> [Instructions to follow]: Using the listing below, give again exactly the lines from the line with "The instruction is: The" to the line with "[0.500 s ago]", inclusive, without the pictures.

***

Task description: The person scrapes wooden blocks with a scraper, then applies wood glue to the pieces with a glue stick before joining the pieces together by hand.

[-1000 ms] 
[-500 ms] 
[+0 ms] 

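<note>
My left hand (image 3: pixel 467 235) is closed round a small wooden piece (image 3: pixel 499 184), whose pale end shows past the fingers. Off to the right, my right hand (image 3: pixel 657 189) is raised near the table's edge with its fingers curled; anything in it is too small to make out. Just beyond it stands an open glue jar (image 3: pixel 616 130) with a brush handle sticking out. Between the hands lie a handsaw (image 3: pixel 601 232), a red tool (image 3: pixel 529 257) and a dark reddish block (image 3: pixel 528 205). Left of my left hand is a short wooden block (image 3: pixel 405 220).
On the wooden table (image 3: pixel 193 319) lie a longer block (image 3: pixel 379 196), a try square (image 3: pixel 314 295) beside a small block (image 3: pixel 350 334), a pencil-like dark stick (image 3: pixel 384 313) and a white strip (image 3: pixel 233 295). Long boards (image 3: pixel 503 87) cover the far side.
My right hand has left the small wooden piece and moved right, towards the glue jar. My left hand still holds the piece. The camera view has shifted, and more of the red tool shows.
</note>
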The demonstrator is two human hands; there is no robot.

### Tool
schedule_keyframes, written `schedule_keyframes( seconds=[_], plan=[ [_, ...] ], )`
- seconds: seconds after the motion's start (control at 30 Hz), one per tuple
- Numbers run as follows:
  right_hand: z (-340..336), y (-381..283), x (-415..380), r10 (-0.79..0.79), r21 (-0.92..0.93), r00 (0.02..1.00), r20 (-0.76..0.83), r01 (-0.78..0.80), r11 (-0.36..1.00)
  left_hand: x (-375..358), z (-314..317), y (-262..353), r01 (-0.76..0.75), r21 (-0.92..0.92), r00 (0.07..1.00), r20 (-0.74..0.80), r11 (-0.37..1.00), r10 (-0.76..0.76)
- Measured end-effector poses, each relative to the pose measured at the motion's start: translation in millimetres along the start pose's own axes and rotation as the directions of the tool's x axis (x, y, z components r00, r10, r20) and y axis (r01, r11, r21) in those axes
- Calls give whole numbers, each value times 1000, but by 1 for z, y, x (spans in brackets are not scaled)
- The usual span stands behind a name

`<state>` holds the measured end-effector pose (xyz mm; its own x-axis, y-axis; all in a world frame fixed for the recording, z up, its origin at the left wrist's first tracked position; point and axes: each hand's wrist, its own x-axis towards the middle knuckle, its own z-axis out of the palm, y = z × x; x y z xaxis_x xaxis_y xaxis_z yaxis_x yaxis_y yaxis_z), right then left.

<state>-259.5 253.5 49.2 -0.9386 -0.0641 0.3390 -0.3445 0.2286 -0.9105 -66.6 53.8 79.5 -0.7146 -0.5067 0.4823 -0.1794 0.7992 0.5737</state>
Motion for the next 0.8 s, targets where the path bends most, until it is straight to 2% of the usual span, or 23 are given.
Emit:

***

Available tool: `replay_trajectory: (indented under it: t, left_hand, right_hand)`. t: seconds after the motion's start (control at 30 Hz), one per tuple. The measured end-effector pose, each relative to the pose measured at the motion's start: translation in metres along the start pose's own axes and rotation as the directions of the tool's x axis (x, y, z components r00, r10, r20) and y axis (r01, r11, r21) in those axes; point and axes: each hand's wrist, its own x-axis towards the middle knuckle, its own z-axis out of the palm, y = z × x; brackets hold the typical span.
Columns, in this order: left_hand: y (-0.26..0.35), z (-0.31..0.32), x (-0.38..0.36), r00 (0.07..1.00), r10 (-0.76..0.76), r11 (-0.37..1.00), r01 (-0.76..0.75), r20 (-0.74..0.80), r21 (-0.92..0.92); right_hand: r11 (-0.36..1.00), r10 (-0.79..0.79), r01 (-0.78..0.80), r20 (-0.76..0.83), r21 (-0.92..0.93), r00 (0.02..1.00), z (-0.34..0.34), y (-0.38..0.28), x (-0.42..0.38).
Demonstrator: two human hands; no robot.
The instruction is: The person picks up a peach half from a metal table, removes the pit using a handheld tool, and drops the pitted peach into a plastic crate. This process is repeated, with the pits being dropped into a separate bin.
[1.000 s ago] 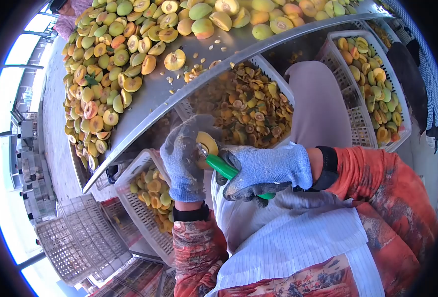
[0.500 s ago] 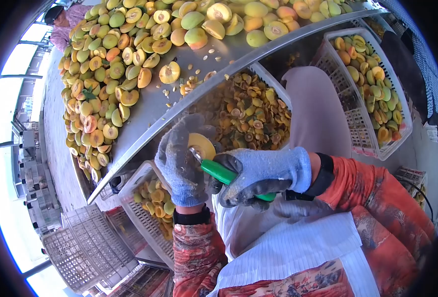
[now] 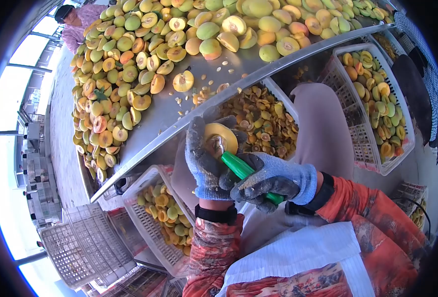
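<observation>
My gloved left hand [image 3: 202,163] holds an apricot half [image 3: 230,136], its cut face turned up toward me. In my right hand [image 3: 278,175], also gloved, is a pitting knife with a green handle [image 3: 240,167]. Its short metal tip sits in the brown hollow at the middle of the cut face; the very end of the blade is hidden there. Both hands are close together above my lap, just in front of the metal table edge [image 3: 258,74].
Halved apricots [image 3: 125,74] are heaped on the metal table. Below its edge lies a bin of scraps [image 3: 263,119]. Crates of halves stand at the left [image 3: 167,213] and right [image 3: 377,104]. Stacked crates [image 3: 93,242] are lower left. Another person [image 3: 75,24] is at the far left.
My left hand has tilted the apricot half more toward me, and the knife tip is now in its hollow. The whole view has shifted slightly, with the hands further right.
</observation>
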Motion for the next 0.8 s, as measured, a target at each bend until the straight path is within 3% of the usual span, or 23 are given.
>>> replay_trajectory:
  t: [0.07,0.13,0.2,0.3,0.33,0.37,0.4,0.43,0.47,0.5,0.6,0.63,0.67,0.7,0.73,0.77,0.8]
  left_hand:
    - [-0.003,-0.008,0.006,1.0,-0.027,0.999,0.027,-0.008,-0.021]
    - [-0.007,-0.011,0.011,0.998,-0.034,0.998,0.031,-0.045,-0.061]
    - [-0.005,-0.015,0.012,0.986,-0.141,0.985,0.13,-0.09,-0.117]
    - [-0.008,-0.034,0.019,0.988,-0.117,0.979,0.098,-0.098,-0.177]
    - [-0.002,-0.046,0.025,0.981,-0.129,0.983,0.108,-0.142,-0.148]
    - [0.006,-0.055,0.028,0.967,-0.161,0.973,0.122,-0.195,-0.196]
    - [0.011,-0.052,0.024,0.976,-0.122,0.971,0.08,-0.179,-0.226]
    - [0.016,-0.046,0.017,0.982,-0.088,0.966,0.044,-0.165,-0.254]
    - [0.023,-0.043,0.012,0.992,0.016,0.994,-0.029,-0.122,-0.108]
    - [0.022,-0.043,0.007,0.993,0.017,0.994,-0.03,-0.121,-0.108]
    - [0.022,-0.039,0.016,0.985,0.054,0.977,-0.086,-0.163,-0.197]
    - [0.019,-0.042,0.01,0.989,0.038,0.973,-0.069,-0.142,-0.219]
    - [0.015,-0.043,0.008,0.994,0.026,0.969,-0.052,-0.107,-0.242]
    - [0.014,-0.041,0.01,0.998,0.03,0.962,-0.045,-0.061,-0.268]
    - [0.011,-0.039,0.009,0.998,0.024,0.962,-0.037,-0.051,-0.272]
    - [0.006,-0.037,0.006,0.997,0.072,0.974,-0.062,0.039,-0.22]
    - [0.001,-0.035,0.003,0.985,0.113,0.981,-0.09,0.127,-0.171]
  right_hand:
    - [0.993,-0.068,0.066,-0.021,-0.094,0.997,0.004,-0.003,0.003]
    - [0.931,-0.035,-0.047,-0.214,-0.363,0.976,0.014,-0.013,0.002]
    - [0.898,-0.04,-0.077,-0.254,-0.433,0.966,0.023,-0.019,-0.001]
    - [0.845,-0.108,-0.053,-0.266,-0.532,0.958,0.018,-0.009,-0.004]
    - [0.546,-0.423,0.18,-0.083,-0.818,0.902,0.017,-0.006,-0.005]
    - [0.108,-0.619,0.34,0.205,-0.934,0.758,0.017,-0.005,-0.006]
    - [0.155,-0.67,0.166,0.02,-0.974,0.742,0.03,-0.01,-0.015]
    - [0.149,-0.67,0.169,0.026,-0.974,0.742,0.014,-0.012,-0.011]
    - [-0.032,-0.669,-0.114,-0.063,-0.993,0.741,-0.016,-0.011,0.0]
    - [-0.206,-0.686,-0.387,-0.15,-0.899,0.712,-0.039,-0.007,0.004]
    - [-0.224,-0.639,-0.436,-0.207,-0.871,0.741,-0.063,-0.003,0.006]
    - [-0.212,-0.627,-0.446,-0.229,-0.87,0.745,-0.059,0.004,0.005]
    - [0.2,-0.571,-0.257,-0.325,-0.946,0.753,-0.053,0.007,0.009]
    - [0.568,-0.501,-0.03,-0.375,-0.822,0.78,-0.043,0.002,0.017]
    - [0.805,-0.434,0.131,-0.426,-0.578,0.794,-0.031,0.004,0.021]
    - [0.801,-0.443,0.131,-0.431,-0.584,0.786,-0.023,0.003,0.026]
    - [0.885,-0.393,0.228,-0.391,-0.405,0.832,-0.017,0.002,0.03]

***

> [Answer space]:
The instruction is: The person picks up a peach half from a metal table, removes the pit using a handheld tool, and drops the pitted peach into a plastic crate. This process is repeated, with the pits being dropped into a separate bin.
[1.000 s ago] 
[0.500 s ago] 

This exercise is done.